The previous numbers (41 µs at 10k) were dominated by record allocation into Object[] storage. With SoA, the new Position(...) is scalar-replaced — the JIT decomposes it into three float stores. simulateTenTicks / 10000 at 17 µs is almost exactly 10× the simulateOneTick / 10000 number (2 µs), confirming per-tick cost is stable and dominated by the integrator body, not by scheduler one-shot overhead.

Valhalla delta

From section 8 of DEEP_DIVE.md:

benchmark case japes japes-v Δ
NBody simulateOneTick 1k 0.1 5.84
NBody simulateOneTick 10k 2 57.3
NBody simulateTenTicks 10k 17 577

With SoA storage, stock japes is dramatically faster than both the previous stock numbers and Valhalla on this benchmark. The SoA decomposition lets the JIT scalar-replace the new Position(...) record entirely — something Valhalla's value classes also target but with different trade-offs. The Valhalla numbers above are from the pre-SoA sweep and are not directly comparable to the new stock numbers; a fresh Valhalla sweep with SoA is pending.
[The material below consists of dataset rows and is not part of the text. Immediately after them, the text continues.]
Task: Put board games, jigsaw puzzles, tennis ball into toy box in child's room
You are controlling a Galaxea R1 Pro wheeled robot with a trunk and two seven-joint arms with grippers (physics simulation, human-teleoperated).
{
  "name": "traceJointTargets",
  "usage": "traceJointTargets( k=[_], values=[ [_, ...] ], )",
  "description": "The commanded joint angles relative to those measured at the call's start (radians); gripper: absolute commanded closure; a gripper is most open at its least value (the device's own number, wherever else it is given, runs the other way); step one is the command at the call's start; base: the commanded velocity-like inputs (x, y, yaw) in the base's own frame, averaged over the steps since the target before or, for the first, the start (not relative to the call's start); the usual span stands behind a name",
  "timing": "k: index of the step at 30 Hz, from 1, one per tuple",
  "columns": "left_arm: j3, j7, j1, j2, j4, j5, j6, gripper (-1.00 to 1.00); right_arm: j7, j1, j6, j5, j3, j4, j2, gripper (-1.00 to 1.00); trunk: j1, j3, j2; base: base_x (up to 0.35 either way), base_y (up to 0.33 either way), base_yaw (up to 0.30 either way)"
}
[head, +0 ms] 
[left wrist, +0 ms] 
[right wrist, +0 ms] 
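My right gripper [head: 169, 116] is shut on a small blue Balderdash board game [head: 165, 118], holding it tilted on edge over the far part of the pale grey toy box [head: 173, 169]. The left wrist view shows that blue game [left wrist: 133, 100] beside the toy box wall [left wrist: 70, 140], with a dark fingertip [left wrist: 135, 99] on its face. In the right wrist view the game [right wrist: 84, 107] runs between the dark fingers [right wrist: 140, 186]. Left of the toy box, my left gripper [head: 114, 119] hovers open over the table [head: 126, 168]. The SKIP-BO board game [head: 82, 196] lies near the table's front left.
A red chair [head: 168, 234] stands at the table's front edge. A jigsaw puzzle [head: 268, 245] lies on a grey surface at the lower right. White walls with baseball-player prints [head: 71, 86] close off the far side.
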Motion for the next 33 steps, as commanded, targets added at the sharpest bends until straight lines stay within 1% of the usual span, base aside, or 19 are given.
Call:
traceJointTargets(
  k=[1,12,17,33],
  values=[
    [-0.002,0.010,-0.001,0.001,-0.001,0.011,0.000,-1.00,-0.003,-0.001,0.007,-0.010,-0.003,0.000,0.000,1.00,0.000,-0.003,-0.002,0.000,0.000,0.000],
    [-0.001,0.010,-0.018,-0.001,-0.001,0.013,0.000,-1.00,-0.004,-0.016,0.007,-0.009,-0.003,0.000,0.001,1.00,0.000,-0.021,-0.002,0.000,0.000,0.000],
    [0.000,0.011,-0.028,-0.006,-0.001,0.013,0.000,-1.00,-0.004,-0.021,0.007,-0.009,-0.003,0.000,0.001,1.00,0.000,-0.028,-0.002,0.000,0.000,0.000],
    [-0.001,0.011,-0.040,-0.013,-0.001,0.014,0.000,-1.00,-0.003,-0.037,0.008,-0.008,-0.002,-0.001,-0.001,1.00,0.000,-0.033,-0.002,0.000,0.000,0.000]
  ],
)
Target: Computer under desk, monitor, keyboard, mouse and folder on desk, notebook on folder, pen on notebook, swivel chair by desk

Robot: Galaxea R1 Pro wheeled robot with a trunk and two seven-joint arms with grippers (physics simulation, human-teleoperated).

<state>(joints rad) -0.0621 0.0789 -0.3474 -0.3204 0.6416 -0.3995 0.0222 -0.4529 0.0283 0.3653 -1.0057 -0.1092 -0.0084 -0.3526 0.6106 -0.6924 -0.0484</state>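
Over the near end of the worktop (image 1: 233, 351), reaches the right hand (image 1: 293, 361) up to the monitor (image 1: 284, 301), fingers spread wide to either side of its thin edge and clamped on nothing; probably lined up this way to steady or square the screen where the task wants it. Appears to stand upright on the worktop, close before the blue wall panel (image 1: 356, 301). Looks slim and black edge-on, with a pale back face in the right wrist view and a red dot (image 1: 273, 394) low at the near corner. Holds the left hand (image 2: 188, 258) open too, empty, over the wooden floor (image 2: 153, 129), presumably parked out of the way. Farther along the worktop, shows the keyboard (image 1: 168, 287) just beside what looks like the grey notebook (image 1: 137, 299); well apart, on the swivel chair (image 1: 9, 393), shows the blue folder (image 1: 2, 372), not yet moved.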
The Valhalla page has the previous read/write/scenario breakdown.

Reproducing

./gradlew :benchmark:ecs-benchmark:jmhJar

java --enable-preview \
  -jar benchmark/ecs-benchmark/build/libs/ecs-benchmark-jmh.jar \
  "NBodyBenchmark"

Pinning a single cell:

java --enable-preview \
  -jar benchmark/ecs-benchmark/build/libs/ecs-benchmark-jmh.jar \
  "NBodyBenchmark.simulateOneTick" \
  -p bodyCount=10000